How do you run a code audit for variable declarations across all your workflows with all 400+ AI models in latenode?

One of the things I really like about Latenode is the access to a huge range of AI models through one subscription. I’m curious—has anyone tried using this to run a comprehensive code audit of all their JavaScript nodes, checking for var vs let/const issues and even getting model-specific explanations or automated fixes?

The idea would be to pipe all your workflows through multiple AI models, aggregate findings, and maybe even generate a scorecard or summary. Is this something that’s feasible today, or still more of a concept? If you’ve tried it, how did you set it up, and did the cross-model comparison give you any surprising insights or just more noise?
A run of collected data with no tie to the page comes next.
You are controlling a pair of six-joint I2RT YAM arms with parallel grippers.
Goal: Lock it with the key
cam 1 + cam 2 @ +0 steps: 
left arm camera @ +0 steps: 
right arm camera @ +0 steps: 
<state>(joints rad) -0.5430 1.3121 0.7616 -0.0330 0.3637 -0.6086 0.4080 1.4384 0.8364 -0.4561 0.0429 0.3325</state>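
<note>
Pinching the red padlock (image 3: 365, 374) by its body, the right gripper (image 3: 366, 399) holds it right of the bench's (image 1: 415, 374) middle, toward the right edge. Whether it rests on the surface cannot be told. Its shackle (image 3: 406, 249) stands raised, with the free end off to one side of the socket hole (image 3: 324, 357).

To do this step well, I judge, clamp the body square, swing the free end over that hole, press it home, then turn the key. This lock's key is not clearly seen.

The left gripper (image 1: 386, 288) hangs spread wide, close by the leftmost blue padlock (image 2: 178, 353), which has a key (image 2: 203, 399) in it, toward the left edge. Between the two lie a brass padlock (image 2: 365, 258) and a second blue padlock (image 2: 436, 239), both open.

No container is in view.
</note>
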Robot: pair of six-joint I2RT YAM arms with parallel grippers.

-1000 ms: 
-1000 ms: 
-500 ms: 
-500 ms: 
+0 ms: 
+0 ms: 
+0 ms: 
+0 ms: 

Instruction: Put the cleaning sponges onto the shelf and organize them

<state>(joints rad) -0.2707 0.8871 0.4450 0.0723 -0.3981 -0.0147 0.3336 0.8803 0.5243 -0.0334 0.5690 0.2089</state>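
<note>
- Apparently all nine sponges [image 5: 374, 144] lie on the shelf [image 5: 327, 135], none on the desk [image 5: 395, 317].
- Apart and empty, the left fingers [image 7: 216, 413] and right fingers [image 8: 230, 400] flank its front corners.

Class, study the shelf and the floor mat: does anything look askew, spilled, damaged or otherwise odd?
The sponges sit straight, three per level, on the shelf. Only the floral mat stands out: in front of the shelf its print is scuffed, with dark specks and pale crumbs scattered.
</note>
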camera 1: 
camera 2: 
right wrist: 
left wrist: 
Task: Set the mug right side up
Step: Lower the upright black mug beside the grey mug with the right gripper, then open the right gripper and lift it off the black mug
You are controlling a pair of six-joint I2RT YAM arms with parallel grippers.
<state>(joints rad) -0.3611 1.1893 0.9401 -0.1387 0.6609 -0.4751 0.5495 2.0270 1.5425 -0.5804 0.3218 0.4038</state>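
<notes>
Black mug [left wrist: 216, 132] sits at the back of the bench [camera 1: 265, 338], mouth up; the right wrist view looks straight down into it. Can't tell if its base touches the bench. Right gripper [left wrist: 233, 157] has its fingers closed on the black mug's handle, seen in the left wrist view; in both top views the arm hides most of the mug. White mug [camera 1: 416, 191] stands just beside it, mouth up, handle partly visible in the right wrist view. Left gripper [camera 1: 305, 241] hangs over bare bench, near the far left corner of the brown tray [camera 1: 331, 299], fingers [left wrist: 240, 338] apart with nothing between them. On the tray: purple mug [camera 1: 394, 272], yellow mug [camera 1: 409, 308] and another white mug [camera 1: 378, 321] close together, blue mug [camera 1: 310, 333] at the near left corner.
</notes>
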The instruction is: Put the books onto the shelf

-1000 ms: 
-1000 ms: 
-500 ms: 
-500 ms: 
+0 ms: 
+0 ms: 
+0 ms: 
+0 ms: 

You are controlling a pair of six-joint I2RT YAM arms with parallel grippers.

Yeah, we did a quick test running JS audits across several AI models. You can chain them in Latenode, send each node’s code to different models, and compare results. Some models are stricter, some miss edge cases. For the basics, it works—flags var reliably. For deeper analysis, you’ll need to tune your prompts. Try it at https://latenode.com.

I use Latenode’s model switching to run a node’s code through a couple of AIs. It’s interesting to see how different models interpret the same code. Sometimes one catches a scope issue another misses. Aggregating the outputs takes some setup, but it’s good for a sanity check.

I’ve experimented with this, chaining Latenode’s AI nodes to analyze JavaScript across all our automations. The process is: extract all JS code, pass each block through a few different AI models (Claude, GPT, etc.), and collect the feedback. Then, summarize which models flagged issues and why. Some models are surprisingly good at explaining the problem, while others just report ‘use let/const’ without detail.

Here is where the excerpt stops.